I am a YIMBY because I was poor, and I know very much what it means to worry about whether you’re gonna have enough to pay your rent at the end of month, every month. We need to build housing so no one has to go through what I did and what so many people do
I am a YIMBY because I was poor, and I know very much what it means to worry about whether you’re gonna have enough to pay your rent at the end of month, every month. We need to build housing so no one has to go through what I did and what so many people do
@ArmandDoma I do not doubt your good faith desire to help people who grew up like you, but the yimby movement is not likely to achieve that goal on its own. Public housing, rent control and increasing direct subsidy is the way to accomplish that.

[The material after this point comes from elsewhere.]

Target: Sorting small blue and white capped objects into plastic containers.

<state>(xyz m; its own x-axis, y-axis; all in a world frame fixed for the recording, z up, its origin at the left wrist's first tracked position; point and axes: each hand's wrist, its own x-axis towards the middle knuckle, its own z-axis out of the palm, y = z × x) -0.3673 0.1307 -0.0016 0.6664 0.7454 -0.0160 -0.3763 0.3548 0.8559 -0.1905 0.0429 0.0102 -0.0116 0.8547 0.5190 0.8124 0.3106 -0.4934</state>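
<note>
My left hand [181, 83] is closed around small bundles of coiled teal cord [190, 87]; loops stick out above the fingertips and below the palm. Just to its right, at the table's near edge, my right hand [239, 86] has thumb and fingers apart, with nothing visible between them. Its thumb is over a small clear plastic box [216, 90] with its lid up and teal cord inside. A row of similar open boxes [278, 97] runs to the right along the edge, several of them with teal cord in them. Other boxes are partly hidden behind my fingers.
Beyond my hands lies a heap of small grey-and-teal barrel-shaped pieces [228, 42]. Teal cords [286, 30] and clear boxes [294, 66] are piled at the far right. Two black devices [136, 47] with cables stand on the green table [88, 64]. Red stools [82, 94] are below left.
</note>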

@testingout206 @ArmandDoma I support the building of more state housing. I even agree that if a state pumps huge amounts of money and political will into housing, then that may be enough (e.g. Singapore) Most nations are not Singapore and need to have a functional housing market though.
@testingout206 @ArmandDoma Meanwhile, the only way to address a supply shortage is to increase supply. You can't price cap your way out of a supply shortage, nor can you avoid it by stimulating demand (giving people more money to spend on rent and mortgages). You have to build.
@wight1984 @ArmandDoma Yes, we need a massive increase in the amount of MR and public housing. The US does not have the capacity to provide housing abundance in its own, just as the market does not have the ability to provide affordable housing on its own.
@testingout206 @ArmandDoma More of both is definitely good (and I think most YIMBYs would agree?) Personally, I suspect the biggest changes that need to happen are planning/zoning reform, but I'll welcome any increases to housing supply.
@wight1984 @ArmandDoma Most yimbys don’t agree, and the biggest changes must be to the tax code to fund public housing, implementing cross subsidized housing, implemenntingbsmart rent control, and removing the laws like costa-Hawkins and the faircloth amendment amendment. Zoning is small potatoes.
@testingout206 @wight1984 I strongly disagree that those would be sufficient without significant changes to zoning. You can fund public housing as much as you want, but it still needs *to be legal to build it* for you to deploy that money, and that is just not true in the vast majority of the US
@ArmandDoma @wight1984 I agree they are not sufficient! Zoning must be a tool as well of course, but the recent meta study showed zoning reform is pretty useless on its own, and in high density, low income areas if you just implement zoning reform without rent stabilization it will lead to displacement
@ArmandDoma @wight1984 You will never catch me arguing against upzoning SFH areas across the country, but things like the 4plex bill in CA and WA just won’t affect real change, yimbys need to think bigger if they want to actually create affordability.